▶ WHAT YOU WILL DO: Return each line of the data that follows exactly as it reads.

Collection entries
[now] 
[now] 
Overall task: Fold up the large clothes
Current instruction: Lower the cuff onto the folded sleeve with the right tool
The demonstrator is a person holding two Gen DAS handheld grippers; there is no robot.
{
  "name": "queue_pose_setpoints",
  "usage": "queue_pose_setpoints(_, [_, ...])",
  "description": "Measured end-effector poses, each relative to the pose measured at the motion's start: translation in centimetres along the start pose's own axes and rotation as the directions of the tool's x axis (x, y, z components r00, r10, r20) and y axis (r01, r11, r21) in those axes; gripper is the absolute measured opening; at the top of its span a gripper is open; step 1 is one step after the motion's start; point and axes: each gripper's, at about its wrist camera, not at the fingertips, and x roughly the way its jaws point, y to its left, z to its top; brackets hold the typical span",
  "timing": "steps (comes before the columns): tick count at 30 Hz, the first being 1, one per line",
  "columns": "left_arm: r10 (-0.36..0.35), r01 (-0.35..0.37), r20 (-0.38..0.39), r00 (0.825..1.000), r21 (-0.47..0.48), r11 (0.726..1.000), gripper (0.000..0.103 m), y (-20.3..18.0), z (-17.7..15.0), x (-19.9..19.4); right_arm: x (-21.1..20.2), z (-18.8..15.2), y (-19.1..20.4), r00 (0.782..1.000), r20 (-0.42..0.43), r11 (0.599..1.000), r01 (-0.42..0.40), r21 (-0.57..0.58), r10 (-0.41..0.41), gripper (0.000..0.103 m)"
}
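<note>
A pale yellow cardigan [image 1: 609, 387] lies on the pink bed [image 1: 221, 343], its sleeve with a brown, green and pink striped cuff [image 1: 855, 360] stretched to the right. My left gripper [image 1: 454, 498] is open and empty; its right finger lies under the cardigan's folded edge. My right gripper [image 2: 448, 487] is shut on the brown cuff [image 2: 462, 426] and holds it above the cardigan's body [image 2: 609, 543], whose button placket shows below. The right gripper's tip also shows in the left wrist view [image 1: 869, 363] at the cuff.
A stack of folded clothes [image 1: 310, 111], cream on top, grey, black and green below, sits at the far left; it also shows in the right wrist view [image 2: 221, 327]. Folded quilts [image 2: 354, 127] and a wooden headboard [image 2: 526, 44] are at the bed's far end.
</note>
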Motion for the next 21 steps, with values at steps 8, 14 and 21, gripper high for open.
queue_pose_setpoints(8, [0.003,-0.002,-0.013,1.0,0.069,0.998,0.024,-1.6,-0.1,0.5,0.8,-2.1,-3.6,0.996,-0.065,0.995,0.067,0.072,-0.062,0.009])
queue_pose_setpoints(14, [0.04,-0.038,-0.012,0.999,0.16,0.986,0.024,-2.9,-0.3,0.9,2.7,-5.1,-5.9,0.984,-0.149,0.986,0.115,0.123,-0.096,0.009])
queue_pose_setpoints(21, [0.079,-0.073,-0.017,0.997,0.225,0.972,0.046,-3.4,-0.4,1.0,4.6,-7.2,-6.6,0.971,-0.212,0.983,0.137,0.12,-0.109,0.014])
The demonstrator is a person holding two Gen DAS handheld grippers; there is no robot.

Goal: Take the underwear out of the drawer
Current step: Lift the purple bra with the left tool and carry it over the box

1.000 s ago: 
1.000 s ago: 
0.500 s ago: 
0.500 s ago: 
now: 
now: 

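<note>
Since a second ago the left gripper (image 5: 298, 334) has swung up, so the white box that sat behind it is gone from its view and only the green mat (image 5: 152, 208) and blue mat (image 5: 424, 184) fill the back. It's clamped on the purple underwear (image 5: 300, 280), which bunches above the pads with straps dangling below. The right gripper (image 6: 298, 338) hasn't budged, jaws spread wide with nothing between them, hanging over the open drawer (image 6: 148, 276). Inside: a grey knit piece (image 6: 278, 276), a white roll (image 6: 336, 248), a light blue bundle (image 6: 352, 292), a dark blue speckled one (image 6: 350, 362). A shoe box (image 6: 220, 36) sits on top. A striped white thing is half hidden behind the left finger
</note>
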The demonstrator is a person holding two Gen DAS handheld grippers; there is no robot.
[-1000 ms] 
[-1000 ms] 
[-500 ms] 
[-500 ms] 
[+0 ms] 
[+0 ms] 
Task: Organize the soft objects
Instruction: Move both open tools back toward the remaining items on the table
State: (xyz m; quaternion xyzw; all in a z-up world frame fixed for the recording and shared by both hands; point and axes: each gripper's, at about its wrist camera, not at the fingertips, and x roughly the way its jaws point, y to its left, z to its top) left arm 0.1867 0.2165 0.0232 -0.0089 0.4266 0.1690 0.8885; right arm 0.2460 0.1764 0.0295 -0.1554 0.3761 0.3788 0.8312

▶ REPLY:
[now] 
[now] 
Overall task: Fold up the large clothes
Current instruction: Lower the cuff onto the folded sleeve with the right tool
The demonstrator is a person holding two Gen DAS handheld grippers; there is no robot.
{
  "name": "queue_pose_setpoints",
  "usage": "queue_pose_setpoints(_, [_, ...])",
  "description": "Measured end-effector poses, each relative to the pose measured at the motion's start: translation in centimetres along the start pose's own axes and rotation as the directions of the tool's x axis (x, y, z components r00, r10, r20) and y axis (r01, r11, r21) in those axes; gripper is the absolute measured opening; at the top of its span a gripper is open; step 1 is one step after the motion's start; point and axes: each gripper's, at about its wrist camera, not at the fingertips, and x roughly the way its jaws point, y to its left, z to its top; brackets hold the typical span",
  "timing": "steps (comes before the columns): tick count at 30 Hz, the first being 1, one per line",
  "columns": "left_arm: r10 (-0.36..0.35), r01 (-0.35..0.37), r20 (-0.38..0.39), r00 (0.825..1.000), r21 (-0.47..0.48), r11 (0.726..1.000), gripper (0.000..0.103 m), y (-20.3..18.0), z (-17.7..15.0), x (-19.9..19.4); right_arm: x (-21.1..20.2), z (-18.8..15.2), y (-19.1..20.4), r00 (0.782..1.000), r20 (-0.42..0.43), r11 (0.599..1.000), r01 (-0.42..0.40), r21 (-0.57..0.58), r10 (-0.41..0.41), gripper (0.000..0.103 m)"
}
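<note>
A pale yellow cardigan [image 1: 609, 387] lies on the pink bed [image 1: 221, 343], its sleeve with a brown, green and pink striped cuff [image 1: 855, 360] stretched to the right. My left gripper [image 1: 454, 498] is open and empty; its right finger lies under the cardigan's folded edge. My right gripper [image 2: 448, 487] is shut on the brown cuff [image 2: 462, 426] and holds it above the cardigan's body [image 2: 609, 543], whose button placket shows below. The right gripper's tip also shows in the left wrist view [image 1: 869, 363] at the cuff.
A stack of folded clothes [image 1: 310, 111], cream on top, grey, black and green below, sits at the far left; it also shows in the right wrist view [image 2: 221, 327]. Folded quilts [image 2: 354, 127] and a wooden headboard [image 2: 526, 44] are at the bed's far end.
</note>
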Motion for the next 21 steps, with values at steps 8, 14 and 21, gripper high for open.
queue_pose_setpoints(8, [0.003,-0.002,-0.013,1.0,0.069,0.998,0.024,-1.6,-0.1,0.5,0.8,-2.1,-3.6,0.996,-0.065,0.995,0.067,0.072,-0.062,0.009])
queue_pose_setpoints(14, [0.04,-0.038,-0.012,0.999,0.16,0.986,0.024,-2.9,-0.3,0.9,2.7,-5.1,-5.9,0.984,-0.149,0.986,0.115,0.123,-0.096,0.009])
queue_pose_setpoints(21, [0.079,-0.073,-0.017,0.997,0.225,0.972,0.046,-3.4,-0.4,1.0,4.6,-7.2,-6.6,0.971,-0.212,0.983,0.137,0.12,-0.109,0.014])
The demonstrator is a person holding two Gen DAS handheld grippers; there is no robot.

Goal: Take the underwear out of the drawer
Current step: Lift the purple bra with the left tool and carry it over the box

1.000 s ago: 
1.000 s ago: 
0.500 s ago: 
0.500 s ago: 
now: 
now: 

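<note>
Since a second ago the left gripper (image 5: 298, 334) has swung up, so the white box that sat behind it is gone from its view and only the green mat (image 5: 152, 208) and blue mat (image 5: 424, 184) fill the back. It's clamped on the purple underwear (image 5: 300, 280), which bunches above the pads with straps dangling below. The right gripper (image 6: 298, 338) hasn't budged, jaws spread wide with nothing between them, hanging over the open drawer (image 6: 148, 276). Inside: a grey knit piece (image 6: 278, 276), a white roll (image 6: 336, 248), a light blue bundle (image 6: 352, 292), a dark blue speckled one (image 6: 350, 362). A shoe box (image 6: 220, 36) sits on top. A striped white thing is half hidden behind the left finger
</note>
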The demonstrator is a person holding two Gen DAS handheld grippers; there is no robot.
[-1000 ms] 
[-1000 ms] 
[-500 ms] 
[-500 ms] 
[+0 ms] 
[+0 ms] 
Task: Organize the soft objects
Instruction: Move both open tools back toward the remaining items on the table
State: (xyz m; quaternion xyzw; all in a z-up world frame fixed for the recording and shared by both hands; point and axes: each gripper's, at about its wrist camera, not at the fingertips, and x roughly the way its jaws point, y to its left, z to its top) left arm 0.1867 0.2165 0.0232 -0.0089 0.4266 0.1690 0.8885; right arm 0.2460 0.1764 0.0295 -0.1554 0.3761 0.3788 0.8312

The exercise requires nothing else.